A representative of Change for Children visited the project in March 2010 and these were his brief observations:
I spent three days visiting with KIHEFO stakeholders including: KIHEFO’s director, members of its field staff, its office manager, several of its volunteers, and dozens of its community group members. I also spent four additional days in the communities where KIHEFO operates asking community members who were not directly connected to KIHEFO about the organization. Here are a few of my observations:
1) Organizational Health – I found the overall health of KIHEFO to be very strong. Dr. Anguyo is a competent, hard-working, and well respected leader who has mobilized a large number of people to undertake KIHEFO’s activities with great commitment and passion. In terms of the organization, I was especially impressed with:
General Meetings – I attended part of a general meeting where decisions were made by a wide group of well informed stakeholders. I found staff members being held accountable for their activities by community members and recipients of KIHEFO services, and decisions being made with lively and respectful participation by many stakeholders. The meeting was attended by roughly thirty people.
Volunteers – KIHEFO has an amazing ability to recruit and retain qualified volunteers to conduct much of its work. Ugandan culture does not seem to support volunteerism the way many western cultures do, which makes this accomplishment all the more impressive. I spent time touring communities with several volunteers who were deeply committed to their work and were highly qualified and well prepared. Dr. Anguyo has also recruited many international volunteers to support his work. While I was visiting, two European doctors were assisting with providing care in Dr. Anguyo’s clinic.
Community Support – KIHEFO has a large grass-roots support base which includes hundreds of families who belong to one of KIHEFO’s many community groups.
2) KIHEFO’s Work – I found the quality of the work that KIHEFO was undertaking to be of especially high quality. I was primarily interested in KIHEFO’s micro-finance project, but was also impressed by several other areas of their activities. Key observations include:
Project Implementation – KIHEFO has done an excellent job preparing recipients of its micro-finance program. Those requesting funds must work with a KIHEFO representative to fill in an application form, and must be part of a community group that will support the applicant and hold him/her accountable for the use of the funds and the repayment of capital (usually in non-monetary forms). Successful applicants must demonstrate competence in the proposed use of the funds, and can receive specialized training with the help of KIHEFO. Further, users of the micro-finance program are instructed in community building, household healthcare, nutrition, and HIV/AIDS.
This rigorous path toward receiving funds ensures that only those who are committed to the program have access, and that they are fully educated on how best to use the funds. I met with several people who were at various stages in the preparation process, and they took great pride in their business ideas, and in their new knowledge. They were confident and well supported and committed to the overall goals of the program.

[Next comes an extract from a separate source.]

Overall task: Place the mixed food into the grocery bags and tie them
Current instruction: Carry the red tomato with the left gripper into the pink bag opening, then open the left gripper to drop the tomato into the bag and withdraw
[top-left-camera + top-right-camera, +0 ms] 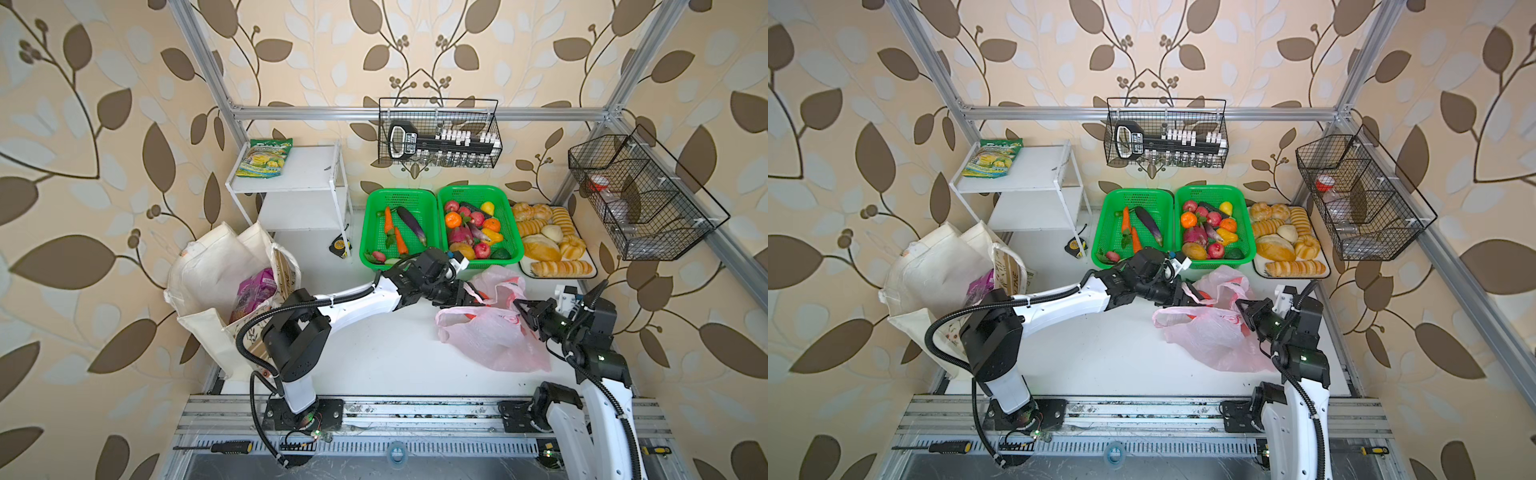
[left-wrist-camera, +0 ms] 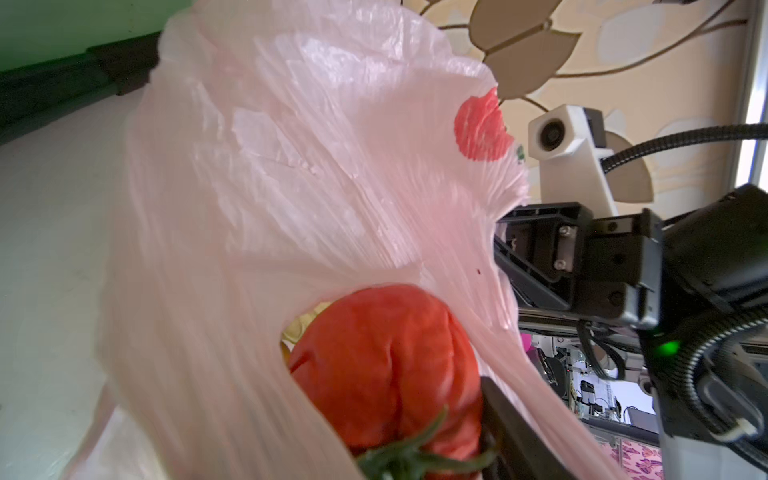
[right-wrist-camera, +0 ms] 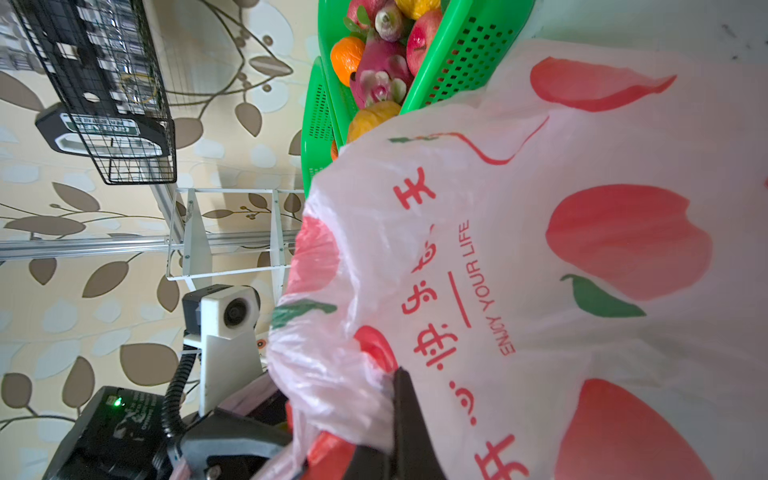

Sustainability – KIHEFO has instructed its community groups in many constructive ways. One of the most important ways has been in self-sufficiency. Each group is instructed to collect small amounts of money from its members on a regular basis and use that money as a lending pool for members. One of the groups I visited had already saved over $150 – an impressive sum for rural Uganda. The groups use the money to lend to individual members, or to undertake group activities. Another group I met with had leased a 9 acre tract of land and was planting cabbage as a cash crop.
KIHEFO has taught communities to be accountable for: raising their own funds; and for using them responsibly – with the hope that international funding (CFCA’s included) will augment this process.